(WHAT YOU WILL DO)
From the first line of the records through the line containing "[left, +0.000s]", retype every line exactly and nothing else.

(THE RECORDS)
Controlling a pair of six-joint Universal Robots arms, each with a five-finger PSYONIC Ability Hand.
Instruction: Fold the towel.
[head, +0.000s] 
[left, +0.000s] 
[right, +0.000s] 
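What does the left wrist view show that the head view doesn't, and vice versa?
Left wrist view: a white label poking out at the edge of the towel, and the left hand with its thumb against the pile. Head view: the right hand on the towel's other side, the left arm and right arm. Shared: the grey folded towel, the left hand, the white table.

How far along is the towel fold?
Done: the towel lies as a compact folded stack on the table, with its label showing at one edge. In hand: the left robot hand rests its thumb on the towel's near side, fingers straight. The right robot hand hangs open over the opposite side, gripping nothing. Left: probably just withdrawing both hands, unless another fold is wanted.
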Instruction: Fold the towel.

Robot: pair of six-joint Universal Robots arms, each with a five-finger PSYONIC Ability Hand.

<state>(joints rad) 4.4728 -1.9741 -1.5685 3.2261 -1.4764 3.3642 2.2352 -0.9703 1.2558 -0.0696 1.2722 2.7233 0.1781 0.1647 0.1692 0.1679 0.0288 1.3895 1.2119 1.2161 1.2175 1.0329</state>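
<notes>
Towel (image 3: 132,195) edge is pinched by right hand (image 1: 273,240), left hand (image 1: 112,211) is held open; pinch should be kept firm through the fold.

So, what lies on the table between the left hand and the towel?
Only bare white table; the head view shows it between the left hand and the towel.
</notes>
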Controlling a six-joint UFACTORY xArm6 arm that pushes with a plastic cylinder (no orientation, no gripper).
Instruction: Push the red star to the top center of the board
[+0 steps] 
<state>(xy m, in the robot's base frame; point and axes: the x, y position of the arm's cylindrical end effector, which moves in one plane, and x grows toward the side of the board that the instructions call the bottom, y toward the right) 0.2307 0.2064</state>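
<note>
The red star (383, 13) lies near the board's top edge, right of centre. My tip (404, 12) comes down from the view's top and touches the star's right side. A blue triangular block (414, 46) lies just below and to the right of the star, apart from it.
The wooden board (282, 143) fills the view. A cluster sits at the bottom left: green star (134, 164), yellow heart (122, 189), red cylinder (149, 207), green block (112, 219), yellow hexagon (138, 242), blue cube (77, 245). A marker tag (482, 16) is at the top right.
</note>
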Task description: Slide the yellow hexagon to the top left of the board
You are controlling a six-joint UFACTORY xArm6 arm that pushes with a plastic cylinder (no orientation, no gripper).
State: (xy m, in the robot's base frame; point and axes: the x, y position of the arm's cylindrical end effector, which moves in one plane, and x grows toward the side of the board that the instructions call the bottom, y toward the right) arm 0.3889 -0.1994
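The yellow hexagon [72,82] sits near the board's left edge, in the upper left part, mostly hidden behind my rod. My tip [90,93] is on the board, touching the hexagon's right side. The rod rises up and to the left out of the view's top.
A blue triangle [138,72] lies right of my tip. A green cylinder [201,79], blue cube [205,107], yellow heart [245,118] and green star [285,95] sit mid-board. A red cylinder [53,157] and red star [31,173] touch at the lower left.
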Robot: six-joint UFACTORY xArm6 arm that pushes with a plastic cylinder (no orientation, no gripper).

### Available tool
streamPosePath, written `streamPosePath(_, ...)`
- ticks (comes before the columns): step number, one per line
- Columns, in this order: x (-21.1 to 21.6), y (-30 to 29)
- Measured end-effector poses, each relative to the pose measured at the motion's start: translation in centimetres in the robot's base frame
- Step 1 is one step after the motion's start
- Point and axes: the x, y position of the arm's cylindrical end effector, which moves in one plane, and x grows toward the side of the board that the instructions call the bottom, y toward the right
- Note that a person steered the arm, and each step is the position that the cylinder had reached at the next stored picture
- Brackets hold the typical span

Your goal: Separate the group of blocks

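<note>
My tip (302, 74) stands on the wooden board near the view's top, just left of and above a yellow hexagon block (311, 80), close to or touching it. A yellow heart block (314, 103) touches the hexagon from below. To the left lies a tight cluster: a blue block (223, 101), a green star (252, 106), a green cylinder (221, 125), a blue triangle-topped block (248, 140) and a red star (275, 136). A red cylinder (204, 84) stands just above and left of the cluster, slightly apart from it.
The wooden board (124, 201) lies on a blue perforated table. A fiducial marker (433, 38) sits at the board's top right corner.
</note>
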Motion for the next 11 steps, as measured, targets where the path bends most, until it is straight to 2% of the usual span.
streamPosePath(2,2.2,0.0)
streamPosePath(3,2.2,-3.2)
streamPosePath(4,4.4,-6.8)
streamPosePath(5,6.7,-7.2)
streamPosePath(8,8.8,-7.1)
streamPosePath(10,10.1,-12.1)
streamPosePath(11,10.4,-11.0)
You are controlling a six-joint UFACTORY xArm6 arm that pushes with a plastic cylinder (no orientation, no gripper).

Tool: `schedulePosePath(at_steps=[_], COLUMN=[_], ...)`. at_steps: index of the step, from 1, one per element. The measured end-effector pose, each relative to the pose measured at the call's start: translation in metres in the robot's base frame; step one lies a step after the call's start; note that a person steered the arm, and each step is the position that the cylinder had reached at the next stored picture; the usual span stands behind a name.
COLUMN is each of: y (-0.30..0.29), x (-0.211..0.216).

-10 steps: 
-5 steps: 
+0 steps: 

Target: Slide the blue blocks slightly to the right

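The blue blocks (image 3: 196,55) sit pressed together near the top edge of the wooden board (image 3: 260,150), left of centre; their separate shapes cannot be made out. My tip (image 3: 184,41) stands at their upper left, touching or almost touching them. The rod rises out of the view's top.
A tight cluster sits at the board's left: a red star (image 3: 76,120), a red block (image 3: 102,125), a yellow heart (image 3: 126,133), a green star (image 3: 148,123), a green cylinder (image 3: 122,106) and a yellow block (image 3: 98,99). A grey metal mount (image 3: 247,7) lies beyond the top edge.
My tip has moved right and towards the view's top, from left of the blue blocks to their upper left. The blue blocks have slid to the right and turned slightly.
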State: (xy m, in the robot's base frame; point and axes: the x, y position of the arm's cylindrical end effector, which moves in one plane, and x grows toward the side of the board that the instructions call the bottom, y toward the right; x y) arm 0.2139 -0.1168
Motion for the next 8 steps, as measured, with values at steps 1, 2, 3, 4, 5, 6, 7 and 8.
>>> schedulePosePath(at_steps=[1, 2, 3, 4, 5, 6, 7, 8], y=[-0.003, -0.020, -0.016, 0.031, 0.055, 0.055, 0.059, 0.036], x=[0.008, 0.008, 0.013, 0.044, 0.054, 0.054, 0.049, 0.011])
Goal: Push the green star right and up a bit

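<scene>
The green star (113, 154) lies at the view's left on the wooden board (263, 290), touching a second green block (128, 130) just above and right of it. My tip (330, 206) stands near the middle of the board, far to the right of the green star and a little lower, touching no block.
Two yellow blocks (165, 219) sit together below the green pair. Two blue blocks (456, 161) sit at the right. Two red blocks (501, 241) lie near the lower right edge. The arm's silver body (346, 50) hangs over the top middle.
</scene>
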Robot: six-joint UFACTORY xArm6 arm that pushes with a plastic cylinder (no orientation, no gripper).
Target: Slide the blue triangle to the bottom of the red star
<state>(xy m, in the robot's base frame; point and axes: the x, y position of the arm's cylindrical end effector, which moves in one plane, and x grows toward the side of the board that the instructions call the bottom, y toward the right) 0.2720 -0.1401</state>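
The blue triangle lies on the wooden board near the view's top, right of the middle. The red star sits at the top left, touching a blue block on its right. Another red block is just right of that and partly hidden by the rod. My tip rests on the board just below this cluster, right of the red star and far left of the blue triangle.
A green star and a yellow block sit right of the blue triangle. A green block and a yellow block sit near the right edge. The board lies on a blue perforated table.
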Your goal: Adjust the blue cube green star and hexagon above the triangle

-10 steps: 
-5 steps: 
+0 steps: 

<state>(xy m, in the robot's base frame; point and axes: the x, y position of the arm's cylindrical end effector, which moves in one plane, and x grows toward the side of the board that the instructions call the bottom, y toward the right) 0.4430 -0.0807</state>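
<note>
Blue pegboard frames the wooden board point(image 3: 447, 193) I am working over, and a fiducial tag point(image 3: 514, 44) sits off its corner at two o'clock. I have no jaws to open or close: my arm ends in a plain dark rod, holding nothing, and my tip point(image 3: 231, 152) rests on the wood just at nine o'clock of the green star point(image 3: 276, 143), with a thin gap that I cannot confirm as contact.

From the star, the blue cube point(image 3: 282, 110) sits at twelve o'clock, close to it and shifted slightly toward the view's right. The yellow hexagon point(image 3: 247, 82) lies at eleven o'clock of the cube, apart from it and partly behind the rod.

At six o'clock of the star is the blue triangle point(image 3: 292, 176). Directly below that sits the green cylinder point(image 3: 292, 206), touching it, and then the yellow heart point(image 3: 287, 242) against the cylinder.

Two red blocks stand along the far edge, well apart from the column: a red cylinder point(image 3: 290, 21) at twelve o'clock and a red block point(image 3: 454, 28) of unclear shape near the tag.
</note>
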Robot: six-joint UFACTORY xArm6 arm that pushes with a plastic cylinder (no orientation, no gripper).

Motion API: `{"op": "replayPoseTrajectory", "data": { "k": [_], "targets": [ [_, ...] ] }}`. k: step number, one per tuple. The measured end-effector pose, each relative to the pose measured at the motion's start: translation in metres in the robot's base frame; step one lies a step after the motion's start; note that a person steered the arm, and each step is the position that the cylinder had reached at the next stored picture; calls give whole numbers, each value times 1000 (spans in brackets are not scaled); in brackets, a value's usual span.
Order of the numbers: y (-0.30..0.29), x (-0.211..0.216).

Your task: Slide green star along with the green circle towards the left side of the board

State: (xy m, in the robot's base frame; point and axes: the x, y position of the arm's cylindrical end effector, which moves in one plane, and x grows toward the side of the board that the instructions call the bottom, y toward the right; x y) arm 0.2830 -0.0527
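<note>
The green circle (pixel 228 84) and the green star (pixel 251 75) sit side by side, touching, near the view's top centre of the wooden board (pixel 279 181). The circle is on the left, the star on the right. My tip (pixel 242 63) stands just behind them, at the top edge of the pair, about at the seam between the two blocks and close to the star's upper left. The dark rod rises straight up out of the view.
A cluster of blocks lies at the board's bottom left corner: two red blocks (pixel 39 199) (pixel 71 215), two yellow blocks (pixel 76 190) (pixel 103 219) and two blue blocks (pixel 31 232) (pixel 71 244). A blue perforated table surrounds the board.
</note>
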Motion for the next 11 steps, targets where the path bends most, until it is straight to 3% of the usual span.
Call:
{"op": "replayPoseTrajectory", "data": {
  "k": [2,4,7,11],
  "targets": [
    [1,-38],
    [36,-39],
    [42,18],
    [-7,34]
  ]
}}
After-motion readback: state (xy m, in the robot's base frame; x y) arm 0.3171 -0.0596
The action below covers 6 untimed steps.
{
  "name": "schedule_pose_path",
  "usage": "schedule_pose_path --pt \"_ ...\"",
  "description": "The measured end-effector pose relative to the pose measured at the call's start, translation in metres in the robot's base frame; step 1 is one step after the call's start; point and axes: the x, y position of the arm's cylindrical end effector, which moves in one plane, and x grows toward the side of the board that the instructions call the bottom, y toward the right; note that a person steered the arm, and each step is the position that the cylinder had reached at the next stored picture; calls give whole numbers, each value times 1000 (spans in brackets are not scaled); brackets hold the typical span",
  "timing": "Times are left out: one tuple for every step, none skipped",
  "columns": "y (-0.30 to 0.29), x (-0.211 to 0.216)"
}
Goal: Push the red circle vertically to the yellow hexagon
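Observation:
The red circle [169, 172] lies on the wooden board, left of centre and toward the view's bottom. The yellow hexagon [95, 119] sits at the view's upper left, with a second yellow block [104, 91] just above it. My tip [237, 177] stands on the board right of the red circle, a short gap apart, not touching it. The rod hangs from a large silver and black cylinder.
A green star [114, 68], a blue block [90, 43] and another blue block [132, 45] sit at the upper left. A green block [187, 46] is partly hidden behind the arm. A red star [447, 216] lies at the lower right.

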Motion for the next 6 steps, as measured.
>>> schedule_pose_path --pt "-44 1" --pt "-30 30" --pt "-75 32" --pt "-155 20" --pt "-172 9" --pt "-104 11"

(EXERCISE RESULT)
Controlling a pair of six-joint Universal Robots arms, each with a five-finger PSYONIC Ability Hand.
Instruction: Fold the towel.
[head, +0.000s] 
[left, +0.000s] 

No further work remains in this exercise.